Dewasa ini, tulis Paus, istilah cinta (terj.dari love dari bah. Inggirs dan amor dalam bah. Latin) telah menjadi salah satu kata yang paling sering digunakan dan disalahgunakan, suatu kata yang diberi beragam makna yang berbeda. Ada cinta pada negara, atau profesi, ada cinta antara sahabat, ada cinta akan kerja, ada cinta antara orangtua dan anak, antara sesama anggota keluarga, terhadap tetangga, dan cinta pada Tuhan. Dalam keragaman arti ini, terutama satu yang paling menonjol: kasih antara lelaki dan perempuan, di mana jiwa raga saling terkait secara tak terpisahkan dan tampil kepada manusia sebagai satu-satunya contoh kasih, sehingga semua jenis kasih lainnya memudar.

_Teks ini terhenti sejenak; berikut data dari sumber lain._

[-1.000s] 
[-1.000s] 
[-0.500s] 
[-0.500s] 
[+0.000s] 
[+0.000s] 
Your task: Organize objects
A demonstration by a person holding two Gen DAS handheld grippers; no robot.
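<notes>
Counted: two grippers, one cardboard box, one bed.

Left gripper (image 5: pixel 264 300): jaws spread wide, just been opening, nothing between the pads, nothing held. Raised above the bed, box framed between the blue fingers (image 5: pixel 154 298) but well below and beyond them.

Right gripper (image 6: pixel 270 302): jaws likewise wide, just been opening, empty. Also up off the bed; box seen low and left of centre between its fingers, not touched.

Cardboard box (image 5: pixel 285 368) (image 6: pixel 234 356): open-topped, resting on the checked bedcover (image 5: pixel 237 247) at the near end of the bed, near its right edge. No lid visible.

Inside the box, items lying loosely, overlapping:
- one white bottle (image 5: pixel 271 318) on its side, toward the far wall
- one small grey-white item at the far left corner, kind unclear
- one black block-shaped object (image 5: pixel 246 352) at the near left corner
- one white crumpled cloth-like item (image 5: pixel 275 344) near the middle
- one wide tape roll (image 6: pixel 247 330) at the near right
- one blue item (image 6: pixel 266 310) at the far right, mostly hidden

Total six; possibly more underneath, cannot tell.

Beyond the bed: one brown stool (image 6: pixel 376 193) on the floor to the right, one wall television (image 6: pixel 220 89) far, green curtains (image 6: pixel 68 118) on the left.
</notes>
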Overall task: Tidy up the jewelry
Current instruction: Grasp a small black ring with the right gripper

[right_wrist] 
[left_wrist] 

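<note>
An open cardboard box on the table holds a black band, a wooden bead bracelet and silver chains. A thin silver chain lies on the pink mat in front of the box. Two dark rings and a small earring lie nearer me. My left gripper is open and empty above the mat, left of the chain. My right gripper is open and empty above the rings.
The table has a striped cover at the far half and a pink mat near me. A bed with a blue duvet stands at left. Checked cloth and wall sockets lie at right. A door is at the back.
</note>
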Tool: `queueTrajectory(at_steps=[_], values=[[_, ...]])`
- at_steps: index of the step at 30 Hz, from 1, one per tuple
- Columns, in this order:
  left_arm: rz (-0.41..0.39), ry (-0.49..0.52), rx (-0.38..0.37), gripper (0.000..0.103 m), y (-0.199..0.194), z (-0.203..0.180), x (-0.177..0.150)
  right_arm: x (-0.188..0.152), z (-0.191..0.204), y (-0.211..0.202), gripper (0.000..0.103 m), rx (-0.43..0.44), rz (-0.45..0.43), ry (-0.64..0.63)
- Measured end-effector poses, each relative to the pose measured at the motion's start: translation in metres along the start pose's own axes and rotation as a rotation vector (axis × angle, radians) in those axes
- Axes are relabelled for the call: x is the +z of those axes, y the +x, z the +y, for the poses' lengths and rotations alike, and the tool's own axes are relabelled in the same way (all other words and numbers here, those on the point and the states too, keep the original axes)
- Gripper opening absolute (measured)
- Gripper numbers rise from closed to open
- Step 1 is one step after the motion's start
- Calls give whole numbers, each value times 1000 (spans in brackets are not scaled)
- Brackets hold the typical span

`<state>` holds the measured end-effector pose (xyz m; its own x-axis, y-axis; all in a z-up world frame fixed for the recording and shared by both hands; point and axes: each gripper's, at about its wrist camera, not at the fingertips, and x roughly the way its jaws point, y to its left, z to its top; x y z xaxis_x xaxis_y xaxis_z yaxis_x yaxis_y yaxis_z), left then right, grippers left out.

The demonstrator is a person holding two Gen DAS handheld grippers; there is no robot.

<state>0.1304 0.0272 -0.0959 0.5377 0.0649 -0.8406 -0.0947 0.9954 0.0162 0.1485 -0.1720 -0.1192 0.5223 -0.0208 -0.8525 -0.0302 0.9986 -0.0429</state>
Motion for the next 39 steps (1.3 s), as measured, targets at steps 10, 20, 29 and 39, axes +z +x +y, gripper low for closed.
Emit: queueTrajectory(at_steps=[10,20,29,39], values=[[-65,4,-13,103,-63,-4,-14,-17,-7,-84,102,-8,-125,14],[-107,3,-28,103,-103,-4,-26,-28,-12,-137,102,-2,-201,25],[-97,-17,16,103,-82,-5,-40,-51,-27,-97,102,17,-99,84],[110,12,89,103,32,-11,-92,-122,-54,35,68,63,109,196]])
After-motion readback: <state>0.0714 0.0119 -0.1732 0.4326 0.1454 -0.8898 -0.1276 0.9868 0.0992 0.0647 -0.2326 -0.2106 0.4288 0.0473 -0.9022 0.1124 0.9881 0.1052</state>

Kasih antara pria dan wanita, yang tak berasal dari pemikiran dan kemauan, melainkan menimpa manusia, oleh orang-orang Yunani diberi nama eros. Dalam perjanjian Lama, kata eros hanya digunakan dua kali, sedangkan Perjanjian Baru sama sekali tak memakainya. Dari ketiga kata untuk kasih- eros, philia (kasih persahabatan), Agape-tulisan PB lebih suka memakai kata terakhir ini, yang dalam penggunaan bahasa Yunani kurang penting. Dalam dunia Yunani, agama-agama sikap ini mengambil bentuk upacara kesuburan, yang mencakup prostitusi “suci” yang berkembang di banyak kenisah (kuil-kuil). Dengan demikian eros dirayakan sebagai kuasa ilahi, sebagai persatuan dengan yang ilahi.

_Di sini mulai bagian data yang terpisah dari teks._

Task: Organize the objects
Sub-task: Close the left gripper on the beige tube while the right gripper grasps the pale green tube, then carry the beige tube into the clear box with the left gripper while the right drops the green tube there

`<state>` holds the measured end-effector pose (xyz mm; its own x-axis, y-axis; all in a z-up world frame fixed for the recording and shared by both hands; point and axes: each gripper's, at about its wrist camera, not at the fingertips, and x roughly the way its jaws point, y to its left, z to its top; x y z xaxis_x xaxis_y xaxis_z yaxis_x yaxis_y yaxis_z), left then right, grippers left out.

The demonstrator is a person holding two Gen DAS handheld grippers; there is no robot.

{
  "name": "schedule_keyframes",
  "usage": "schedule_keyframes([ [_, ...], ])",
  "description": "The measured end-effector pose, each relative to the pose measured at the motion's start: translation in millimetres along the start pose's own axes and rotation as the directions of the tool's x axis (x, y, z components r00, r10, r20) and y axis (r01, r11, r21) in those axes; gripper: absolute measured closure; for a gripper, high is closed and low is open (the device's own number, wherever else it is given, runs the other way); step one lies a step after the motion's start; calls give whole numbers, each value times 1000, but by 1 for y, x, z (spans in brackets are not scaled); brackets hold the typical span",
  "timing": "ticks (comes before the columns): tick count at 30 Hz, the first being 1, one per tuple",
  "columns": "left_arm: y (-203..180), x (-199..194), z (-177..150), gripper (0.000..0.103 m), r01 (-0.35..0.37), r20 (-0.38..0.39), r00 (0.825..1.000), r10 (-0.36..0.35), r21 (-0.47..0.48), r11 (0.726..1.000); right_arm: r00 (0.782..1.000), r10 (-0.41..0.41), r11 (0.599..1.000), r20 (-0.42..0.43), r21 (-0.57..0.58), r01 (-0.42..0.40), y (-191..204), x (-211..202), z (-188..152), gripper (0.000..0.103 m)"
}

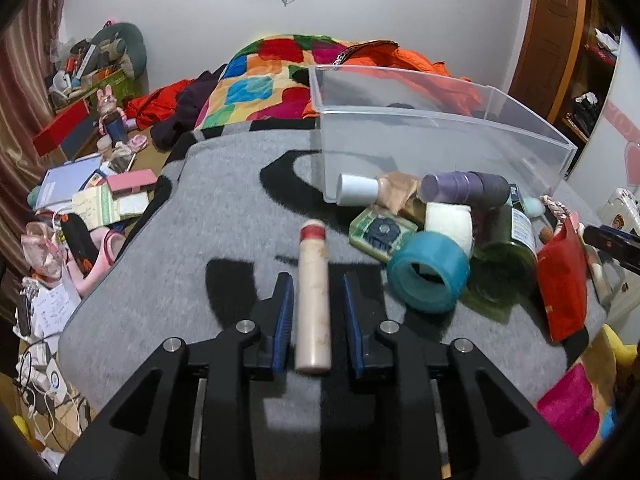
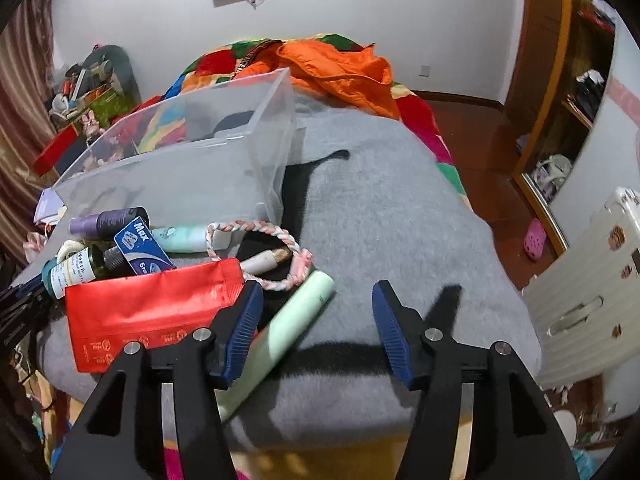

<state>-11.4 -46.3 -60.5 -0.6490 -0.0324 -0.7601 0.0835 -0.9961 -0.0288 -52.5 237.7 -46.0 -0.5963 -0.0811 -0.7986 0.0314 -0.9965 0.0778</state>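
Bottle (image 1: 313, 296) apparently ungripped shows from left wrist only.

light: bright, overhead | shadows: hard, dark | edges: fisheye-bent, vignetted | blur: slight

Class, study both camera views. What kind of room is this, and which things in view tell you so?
Most likely a bedroom in a home. A bed with a patchwork quilt fills the middle, a wooden wardrobe stands by the wall, and a pink slipper lies on the floor.
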Motion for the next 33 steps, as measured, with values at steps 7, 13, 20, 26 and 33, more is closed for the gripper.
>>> schedule_keyframes([
  [7, -4, 0, -2, 89, -20, 32, 999, 20, 8, 1000, 999, 3, 1000, -33, -22, -3, 5, 1, -15, 62],
  [13, -4, -8, -5, 89, -53, 46, 998, 52, 12, 999, 999, -28, 999, -27, -47, 27, -1, -4, -17, 89],
  [20, 4, -26, 5, 89, -56, 92, 994, 57, -19, 998, 998, -17, 1000, 56, -23, 18, -5, -19, -1, 89],
  [26, 5, -45, 26, 89, -7, 172, 985, 13, -38, 999, 987, 43, 999, 152, -26, -40, 3, -33, 30, 89],
  [33, -1, -51, 57, 89, 53, 223, 974, -44, -34, 998, 971, 95, 994, 221, -79, -79, 28, -34, 64, 89],
])
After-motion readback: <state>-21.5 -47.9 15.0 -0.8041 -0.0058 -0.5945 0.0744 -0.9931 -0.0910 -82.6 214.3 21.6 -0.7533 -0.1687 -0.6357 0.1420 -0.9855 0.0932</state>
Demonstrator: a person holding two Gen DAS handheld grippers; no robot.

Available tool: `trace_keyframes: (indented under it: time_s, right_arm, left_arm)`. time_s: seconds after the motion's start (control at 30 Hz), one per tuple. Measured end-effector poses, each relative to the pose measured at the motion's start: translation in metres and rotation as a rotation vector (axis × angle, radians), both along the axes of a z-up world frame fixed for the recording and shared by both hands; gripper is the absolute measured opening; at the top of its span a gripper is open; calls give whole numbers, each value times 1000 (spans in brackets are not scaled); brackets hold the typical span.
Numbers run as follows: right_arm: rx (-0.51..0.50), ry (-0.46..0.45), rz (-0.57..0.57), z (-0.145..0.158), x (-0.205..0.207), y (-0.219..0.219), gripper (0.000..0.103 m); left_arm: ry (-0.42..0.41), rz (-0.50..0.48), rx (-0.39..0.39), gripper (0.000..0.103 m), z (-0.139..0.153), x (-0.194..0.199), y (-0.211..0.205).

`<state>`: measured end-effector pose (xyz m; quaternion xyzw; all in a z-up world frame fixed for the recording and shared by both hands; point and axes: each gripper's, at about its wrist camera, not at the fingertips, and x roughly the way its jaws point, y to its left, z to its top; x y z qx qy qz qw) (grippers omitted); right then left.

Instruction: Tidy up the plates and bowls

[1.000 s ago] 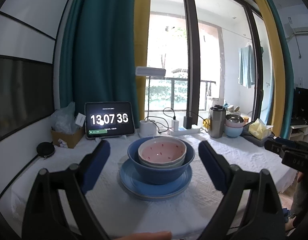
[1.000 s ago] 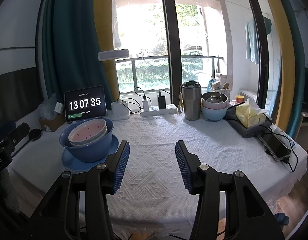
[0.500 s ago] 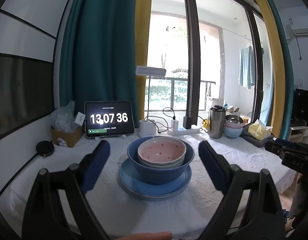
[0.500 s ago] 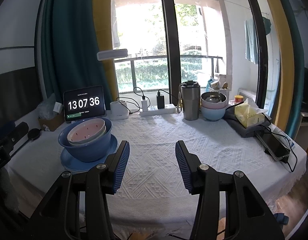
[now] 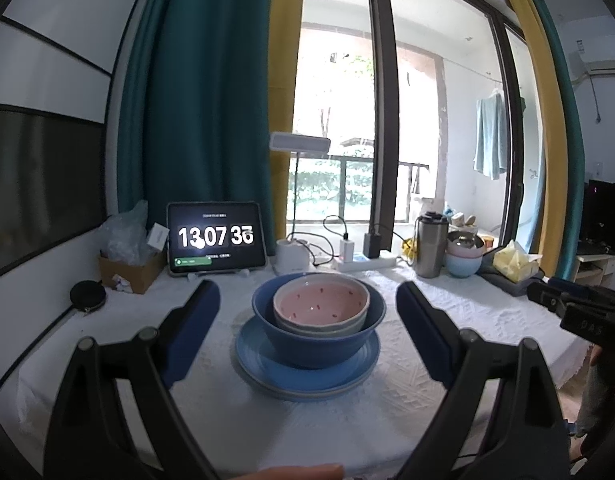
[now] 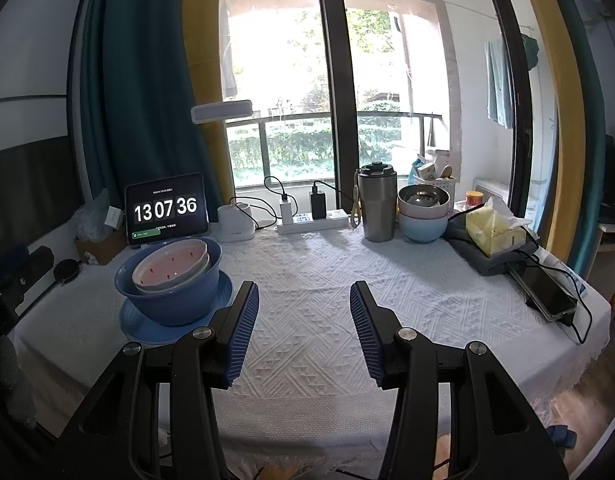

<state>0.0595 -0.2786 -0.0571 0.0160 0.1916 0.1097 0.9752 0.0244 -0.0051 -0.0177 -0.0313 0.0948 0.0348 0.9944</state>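
Observation:
A pink bowl with red specks (image 5: pixel 321 304) sits nested in a large blue bowl (image 5: pixel 319 336), which stands on a blue plate (image 5: pixel 307 372) on the white tablecloth. The same stack shows at the left in the right wrist view: pink bowl (image 6: pixel 169 266), blue bowl (image 6: pixel 173 300), plate (image 6: pixel 147 330). My left gripper (image 5: pixel 307 300) is open and empty, its jaws either side of the stack and short of it. My right gripper (image 6: pixel 304 308) is open and empty over the cloth, to the right of the stack.
At the table's back stand a tablet clock (image 6: pixel 166 210), a white lamp base (image 6: pixel 235 224), a power strip (image 6: pixel 311 222), a steel tumbler (image 6: pixel 377 208), stacked pastel bowls (image 6: pixel 423 216) and a tissue box (image 6: pixel 493 230). A phone (image 6: pixel 545 290) lies at the right edge.
Both grippers have drawn back very slightly from the table. The bowls and plate have not moved.

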Motion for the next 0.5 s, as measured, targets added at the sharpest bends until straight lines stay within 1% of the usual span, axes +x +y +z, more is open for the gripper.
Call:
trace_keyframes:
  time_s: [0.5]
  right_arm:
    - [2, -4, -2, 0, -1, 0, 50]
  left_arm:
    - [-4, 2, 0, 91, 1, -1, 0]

Perjanjian Lama dengan tegas menolak atau melawan agama semacam ini yang sebagai godaan amat kuat melawan iman akan Allah yang esa. ia tak menolak eros sebagi eros, melainkan memerangi kekuatannya yang membinasakan. Karena mengilahikan eros yang terjadi di sini salah, merampas martabatnya dan melecehkan kemanusiaannya. Para pelacur di kenisah yang harus memberikan kemabukan ilahi, tidak diperlakukan sebagai manusia, melainkan hanya sebagai obyek untuk mendatangkan kegilaan ilahi. Mereka itu bukan dewa-dewi, melainkan manusia yang disalahgunakan. Karena itu eros yang mabuk dan tanpa kendali bukan kemajuan, ekstasi menuju keilahian, melainkan kejatuhan manusia. Dengan demikian menjadi nyata bahwa eros membutuhkan pengendalian, pembersihan, untuk memberi kepada maunsia, bukan kenikmatan sesaat, melainkan prarasa kehidupan yang tinggi-kebahagiaan yang kita rindukan.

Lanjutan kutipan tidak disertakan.